Supplied information.
>>>
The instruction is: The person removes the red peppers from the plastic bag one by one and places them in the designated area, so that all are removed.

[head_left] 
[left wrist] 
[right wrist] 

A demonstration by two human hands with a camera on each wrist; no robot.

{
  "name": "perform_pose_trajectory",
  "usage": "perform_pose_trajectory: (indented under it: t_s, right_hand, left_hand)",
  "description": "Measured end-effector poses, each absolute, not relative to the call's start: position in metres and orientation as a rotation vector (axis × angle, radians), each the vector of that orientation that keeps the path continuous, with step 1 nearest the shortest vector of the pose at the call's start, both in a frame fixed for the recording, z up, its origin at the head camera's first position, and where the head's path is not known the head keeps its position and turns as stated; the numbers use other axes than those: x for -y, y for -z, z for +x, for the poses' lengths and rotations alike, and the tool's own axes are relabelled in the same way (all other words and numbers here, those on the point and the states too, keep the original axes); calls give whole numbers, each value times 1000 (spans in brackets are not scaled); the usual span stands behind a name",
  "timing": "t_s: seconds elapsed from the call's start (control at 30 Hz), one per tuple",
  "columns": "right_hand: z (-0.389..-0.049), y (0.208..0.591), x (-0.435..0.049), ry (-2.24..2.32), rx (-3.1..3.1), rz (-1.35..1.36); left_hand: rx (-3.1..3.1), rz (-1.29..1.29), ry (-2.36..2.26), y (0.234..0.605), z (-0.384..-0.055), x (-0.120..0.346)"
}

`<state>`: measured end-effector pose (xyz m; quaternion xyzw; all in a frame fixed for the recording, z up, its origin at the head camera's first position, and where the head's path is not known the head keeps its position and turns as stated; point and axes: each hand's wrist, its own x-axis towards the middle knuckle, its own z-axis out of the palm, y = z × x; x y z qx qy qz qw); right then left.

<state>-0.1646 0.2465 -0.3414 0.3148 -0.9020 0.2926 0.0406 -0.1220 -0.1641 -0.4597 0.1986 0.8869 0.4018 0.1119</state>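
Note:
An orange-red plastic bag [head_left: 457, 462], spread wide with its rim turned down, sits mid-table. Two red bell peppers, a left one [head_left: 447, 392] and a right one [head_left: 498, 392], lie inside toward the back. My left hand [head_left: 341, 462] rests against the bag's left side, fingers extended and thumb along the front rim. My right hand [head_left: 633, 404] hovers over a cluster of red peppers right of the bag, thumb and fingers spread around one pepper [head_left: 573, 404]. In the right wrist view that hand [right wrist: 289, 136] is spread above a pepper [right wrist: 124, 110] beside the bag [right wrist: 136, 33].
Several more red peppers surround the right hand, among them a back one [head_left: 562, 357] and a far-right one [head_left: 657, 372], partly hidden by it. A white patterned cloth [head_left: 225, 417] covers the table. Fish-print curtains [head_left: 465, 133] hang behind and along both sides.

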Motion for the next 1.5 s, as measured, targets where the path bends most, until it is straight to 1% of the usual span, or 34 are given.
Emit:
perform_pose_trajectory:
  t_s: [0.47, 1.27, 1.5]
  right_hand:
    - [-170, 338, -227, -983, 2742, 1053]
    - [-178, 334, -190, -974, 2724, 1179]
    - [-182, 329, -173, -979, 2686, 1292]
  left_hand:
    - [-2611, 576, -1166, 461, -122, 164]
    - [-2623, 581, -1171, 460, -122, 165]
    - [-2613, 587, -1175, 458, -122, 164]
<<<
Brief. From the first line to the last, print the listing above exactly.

Finished task.
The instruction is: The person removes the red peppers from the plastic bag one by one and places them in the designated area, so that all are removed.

[head_left] 
[left wrist] 
[right wrist] 

A demonstration by two human hands with a camera on each wrist; no robot.

{
  "name": "perform_pose_trajectory",
  "usage": "perform_pose_trajectory: (indented under it: t_s, right_hand, left_hand)",
  "description": "Measured end-effector poses, each absolute, not relative to the call's start: position in metres and orientation as a rotation vector (axis × angle, radians), each the vector of that orientation that keeps the path continuous, with step 1 nearest the shortest vector of the pose at the call's start, both in a frame fixed for the recording, z up, its origin at the head camera's first position, and where the head's path is not known the head keeps its position and turns as stated; the numbers use other axes than those: x for -y, y for -z, z for +x, for the poses' lengths and rotations alike, and the tool's own axes are relabelled in the same way (all other words and numbers here, those on the point and the states too, keep the original axes); calls give whole numbers, each value times 1000 (spans in brackets are not scaled); the usual span stands behind a name",
  "timing": "t_s: seconds elapsed from the call's start (control at 30 Hz), one per tuple",
  "columns": "right_hand: z (-0.389..-0.049), y (0.208..0.591), x (-0.435..0.049), ry (-2.24..2.32), rx (-3.1..3.1), rz (-1.35..1.36); left_hand: rx (-3.1..3.1), rz (-1.29..1.29), ry (-2.36..2.26), y (0.234..0.605), z (-0.384..-0.055), x (-0.120..0.346)"
}

`<state>`: measured end-effector pose (xyz m; quaternion xyzw; all in a frame fixed for the recording, z up, its origin at the head camera's first position, and where the head's path is not known the head keeps its position and turns as stated; point and axes: each hand's wrist, its own x-axis towards the middle knuckle, its own z-axis out of the palm, y = z × x; x y z qx qy qz qw); right then left.

<state>-0.1646 0.2465 -0.3414 0.3148 -0.9020 0.2926 0.0406 -0.1220 -0.1641 -0.4597 0.1986 0.8869 0.4018 0.1119</state>
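Note:
An orange-red plastic bag [head_left: 457, 462], spread wide with its rim turned down, sits mid-table. Two red bell peppers, a left one [head_left: 447, 392] and a right one [head_left: 498, 392], lie inside toward the back. My left hand [head_left: 341, 462] rests against the bag's left side, fingers extended and thumb along the front rim. My right hand [head_left: 633, 404] hovers over a cluster of red peppers right of the bag, thumb and fingers spread around one pepper [head_left: 573, 404]. In the right wrist view that hand [right wrist: 289, 136] is spread above a pepper [right wrist: 124, 110] beside the bag [right wrist: 136, 33].
Several more red peppers surround the right hand, among them a back one [head_left: 562, 357] and a far-right one [head_left: 657, 372], partly hidden by it. A white patterned cloth [head_left: 225, 417] covers the table. Fish-print curtains [head_left: 465, 133] hang behind and along both sides.
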
Motion for the next 1.5 s, as measured, targets where the path bends most, until it is straight to 1% of the usual span, or 34 are given.
Emit:
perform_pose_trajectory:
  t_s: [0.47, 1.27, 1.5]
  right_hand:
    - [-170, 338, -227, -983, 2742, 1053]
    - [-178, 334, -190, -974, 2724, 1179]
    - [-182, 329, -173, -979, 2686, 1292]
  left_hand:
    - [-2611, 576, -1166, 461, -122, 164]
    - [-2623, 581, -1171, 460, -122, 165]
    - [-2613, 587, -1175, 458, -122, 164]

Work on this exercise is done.